La justice des pays démocratiques est optionnelle pour ces dirigeants convaincus de leur intrinsèque supériorité ! Le commun des mortels qui invoquerait qu’il n’est pas « à l’aise » avec la justice du pays où il se trouve et s’aviserait de violer les ordonnances d’un tribunal serait traité comme un criminel de droit commun. Il serait dénoncé haut et fort et considéré comme un fugitif. On trouverait aberrant qu’il revendique d’être jugé par un système judiciaire à son goût. Pour le commun des mortels, l’injustice se corrige par le processus judiciaire du pays dans lequel on est accusé. On présente une preuve et argumente sur les faits en fonction des règles de droit en vigueur dans le pays. Mais ce processus semble être optionnel pour ceux qui naviguent dans les hautes sphères de l’élite financière.

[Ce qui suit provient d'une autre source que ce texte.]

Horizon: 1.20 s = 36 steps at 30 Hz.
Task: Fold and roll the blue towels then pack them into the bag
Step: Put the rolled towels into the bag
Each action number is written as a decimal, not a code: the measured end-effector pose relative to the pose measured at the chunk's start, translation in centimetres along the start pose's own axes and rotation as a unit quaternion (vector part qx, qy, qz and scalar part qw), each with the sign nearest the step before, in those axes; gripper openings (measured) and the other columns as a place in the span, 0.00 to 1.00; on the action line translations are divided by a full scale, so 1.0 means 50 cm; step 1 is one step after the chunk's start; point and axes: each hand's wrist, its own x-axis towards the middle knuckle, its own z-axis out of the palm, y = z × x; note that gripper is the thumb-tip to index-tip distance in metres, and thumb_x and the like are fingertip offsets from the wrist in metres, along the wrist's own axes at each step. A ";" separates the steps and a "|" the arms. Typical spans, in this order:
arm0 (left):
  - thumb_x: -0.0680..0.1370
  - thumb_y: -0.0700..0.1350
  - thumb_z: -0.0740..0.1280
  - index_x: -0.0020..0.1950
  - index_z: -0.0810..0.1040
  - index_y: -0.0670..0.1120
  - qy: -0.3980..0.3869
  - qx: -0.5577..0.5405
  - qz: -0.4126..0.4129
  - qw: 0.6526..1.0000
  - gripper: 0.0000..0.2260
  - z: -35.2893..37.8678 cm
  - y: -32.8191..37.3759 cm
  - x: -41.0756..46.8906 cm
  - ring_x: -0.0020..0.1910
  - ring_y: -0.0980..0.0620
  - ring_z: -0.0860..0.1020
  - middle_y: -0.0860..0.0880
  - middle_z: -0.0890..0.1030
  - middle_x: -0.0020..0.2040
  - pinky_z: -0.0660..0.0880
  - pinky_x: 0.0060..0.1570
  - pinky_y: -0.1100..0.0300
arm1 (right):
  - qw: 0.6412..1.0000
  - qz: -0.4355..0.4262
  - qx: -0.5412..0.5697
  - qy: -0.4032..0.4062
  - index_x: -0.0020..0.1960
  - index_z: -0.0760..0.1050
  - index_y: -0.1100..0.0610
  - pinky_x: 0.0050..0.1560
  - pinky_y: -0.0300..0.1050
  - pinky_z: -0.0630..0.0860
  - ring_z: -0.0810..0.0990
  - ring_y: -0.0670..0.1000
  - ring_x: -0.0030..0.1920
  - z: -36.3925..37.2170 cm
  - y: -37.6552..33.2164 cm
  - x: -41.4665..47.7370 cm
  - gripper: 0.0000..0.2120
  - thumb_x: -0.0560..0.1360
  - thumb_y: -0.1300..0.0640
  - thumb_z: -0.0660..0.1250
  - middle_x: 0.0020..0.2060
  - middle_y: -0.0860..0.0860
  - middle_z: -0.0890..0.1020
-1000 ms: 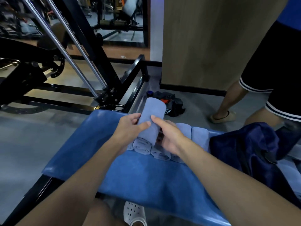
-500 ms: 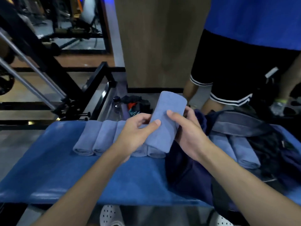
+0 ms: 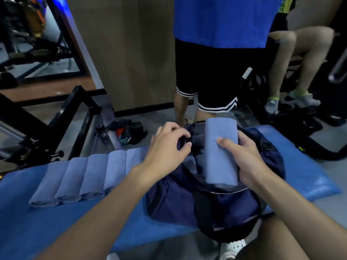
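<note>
One plush cylindrical towel roll (image 3: 219, 154) over limp navy fabric bag (image 3: 169, 199).

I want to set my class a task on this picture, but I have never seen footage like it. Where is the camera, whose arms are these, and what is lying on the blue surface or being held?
There is no machine here. The camera sits on a person's head and looks forward and down, so the two arms reaching in from below are that person's own. The right hand holds a rolled towel over the open top of a dark blue bag. The left hand grips the bag's edge, apparently to keep it open. The bag lies on a blue padded mat. To the left of the bag, a row of rolled towels lies side by side on the mat, not yet packed. Behind the mat stands another person in a blue shirt and black shorts.
</note>
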 end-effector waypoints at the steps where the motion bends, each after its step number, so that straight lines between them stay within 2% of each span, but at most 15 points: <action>1: 0.79 0.53 0.67 0.58 0.79 0.54 -0.014 0.067 0.008 0.998 0.09 0.014 0.005 0.009 0.65 0.51 0.66 0.54 0.70 0.64 0.63 0.64 0.54 | 1.000 0.010 -0.007 -0.004 0.58 0.76 0.55 0.42 0.53 0.82 0.84 0.55 0.45 -0.015 0.006 0.001 0.13 0.75 0.59 0.71 0.50 0.56 0.84; 3: 0.79 0.54 0.67 0.64 0.77 0.53 -0.039 0.179 0.017 0.983 0.15 0.040 0.013 0.022 0.71 0.49 0.63 0.52 0.67 0.70 0.59 0.67 0.52 | 0.999 0.036 -0.017 -0.018 0.58 0.77 0.55 0.41 0.50 0.81 0.84 0.55 0.44 -0.034 0.019 0.006 0.12 0.75 0.59 0.71 0.49 0.56 0.85; 5: 0.78 0.54 0.67 0.74 0.68 0.49 -0.066 0.252 0.009 0.965 0.26 0.056 0.011 0.025 0.74 0.48 0.59 0.50 0.62 0.75 0.58 0.69 0.50 | 0.997 0.062 -0.029 -0.037 0.58 0.77 0.56 0.42 0.50 0.81 0.84 0.55 0.44 -0.043 0.034 0.017 0.12 0.74 0.59 0.71 0.49 0.56 0.85; 7: 0.76 0.53 0.69 0.79 0.56 0.47 -0.084 0.276 -0.004 0.957 0.36 0.056 0.003 0.022 0.77 0.49 0.55 0.50 0.56 0.79 0.58 0.71 0.49 | 0.994 0.086 -0.037 -0.050 0.57 0.77 0.56 0.42 0.50 0.80 0.84 0.56 0.44 -0.042 0.048 0.031 0.12 0.74 0.60 0.71 0.49 0.57 0.85; 9: 0.74 0.50 0.70 0.81 0.51 0.47 -0.092 0.268 -0.008 0.959 0.41 0.044 -0.003 0.014 0.78 0.51 0.51 0.52 0.49 0.81 0.57 0.71 0.49 | 0.991 0.110 -0.044 -0.062 0.58 0.77 0.57 0.44 0.52 0.81 0.85 0.57 0.46 -0.033 0.061 0.046 0.13 0.73 0.60 0.72 0.49 0.57 0.85; 13: 0.72 0.43 0.67 0.81 0.48 0.48 -0.089 0.247 0.012 0.965 0.42 0.008 0.000 -0.001 0.79 0.53 0.47 0.54 0.43 0.81 0.55 0.71 0.52 | 0.985 0.134 -0.057 -0.095 0.56 0.77 0.58 0.43 0.51 0.82 0.85 0.57 0.44 -0.001 0.060 0.078 0.13 0.72 0.60 0.72 0.45 0.56 0.86; 19: 0.70 0.41 0.65 0.81 0.43 0.48 -0.107 0.201 0.014 0.974 0.45 -0.023 0.006 -0.015 0.78 0.57 0.46 0.58 0.36 0.80 0.56 0.74 0.53 | 0.975 0.166 -0.118 -0.088 0.50 0.76 0.58 0.43 0.49 0.82 0.84 0.55 0.41 0.049 0.073 0.117 0.09 0.72 0.61 0.73 0.42 0.57 0.85; 22: 0.71 0.40 0.65 0.81 0.42 0.48 -0.100 0.179 0.014 0.979 0.45 -0.030 0.006 -0.018 0.78 0.58 0.49 0.60 0.35 0.79 0.58 0.72 0.53 | 0.984 0.140 -0.090 -0.060 0.57 0.75 0.59 0.47 0.51 0.83 0.85 0.55 0.45 0.073 0.091 0.139 0.15 0.71 0.61 0.73 0.46 0.56 0.85; 24: 0.71 0.41 0.66 0.81 0.42 0.48 -0.093 0.169 0.018 0.981 0.45 -0.035 0.003 -0.020 0.77 0.58 0.51 0.61 0.35 0.79 0.59 0.71 0.54 | 0.982 0.155 -0.095 -0.053 0.58 0.75 0.60 0.49 0.54 0.82 0.85 0.56 0.45 0.089 0.104 0.150 0.18 0.70 0.59 0.74 0.46 0.57 0.85; 29: 0.71 0.43 0.68 0.81 0.42 0.49 -0.089 0.151 0.022 0.984 0.46 -0.045 -0.005 -0.024 0.76 0.58 0.55 0.63 0.34 0.78 0.60 0.70 0.55 | 0.984 0.147 -0.090 -0.046 0.61 0.73 0.59 0.49 0.51 0.82 0.84 0.55 0.47 0.132 0.131 0.169 0.22 0.70 0.57 0.75 0.49 0.55 0.84; 32: 0.70 0.45 0.68 0.81 0.42 0.49 -0.092 0.151 0.029 0.984 0.47 -0.048 -0.011 -0.030 0.74 0.58 0.59 0.63 0.33 0.78 0.62 0.68 0.55 | 0.984 0.145 -0.099 -0.014 0.58 0.75 0.61 0.50 0.48 0.81 0.83 0.55 0.47 0.157 0.134 0.181 0.18 0.71 0.57 0.74 0.49 0.56 0.84; 34: 0.70 0.46 0.68 0.81 0.41 0.50 -0.088 0.148 0.028 0.985 0.47 -0.049 -0.018 -0.033 0.76 0.58 0.55 0.63 0.34 0.78 0.62 0.68 0.54 | 0.986 0.138 -0.094 -0.006 0.54 0.75 0.60 0.52 0.49 0.81 0.83 0.55 0.47 0.174 0.133 0.184 0.14 0.72 0.57 0.73 0.49 0.56 0.83; 36: 0.70 0.46 0.68 0.81 0.40 0.52 -0.091 0.142 0.022 0.985 0.48 -0.053 -0.024 -0.036 0.77 0.59 0.49 0.64 0.34 0.78 0.61 0.70 0.53 | 0.985 0.135 -0.109 -0.011 0.55 0.74 0.59 0.53 0.50 0.80 0.82 0.55 0.49 0.185 0.135 0.183 0.15 0.72 0.56 0.74 0.50 0.56 0.83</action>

Dans un entretien publié dans le journal suisse Le Temps, le sociologue Pierre Lascoumes, chercheur au Centre national de la recherche scientifique de France, avance qu’il s’agit là d’un autre de ces cas où un dirigeant autoritaire invoque sa réussite pour exiger des avantages qui ne sauraient être consentis aux simples citoyens. Lascoumes constate que, souvent, ces comportements déviants sont encouragés par la passivité des entourages professionnels. Il explique que « les subalternes sont tétanisés par la peur, et [que] les contre-pouvoirs de ces grandes entreprises ne fonctionnent pas : les conseils d’administration, les comités de rémunération et les contrôles comptables ferment les yeux ; les assemblées d’actionnaires sont leurrées». Il ajoute que « la carence de ces garde-fous extérieurs renforce l’auto-aveuglement ».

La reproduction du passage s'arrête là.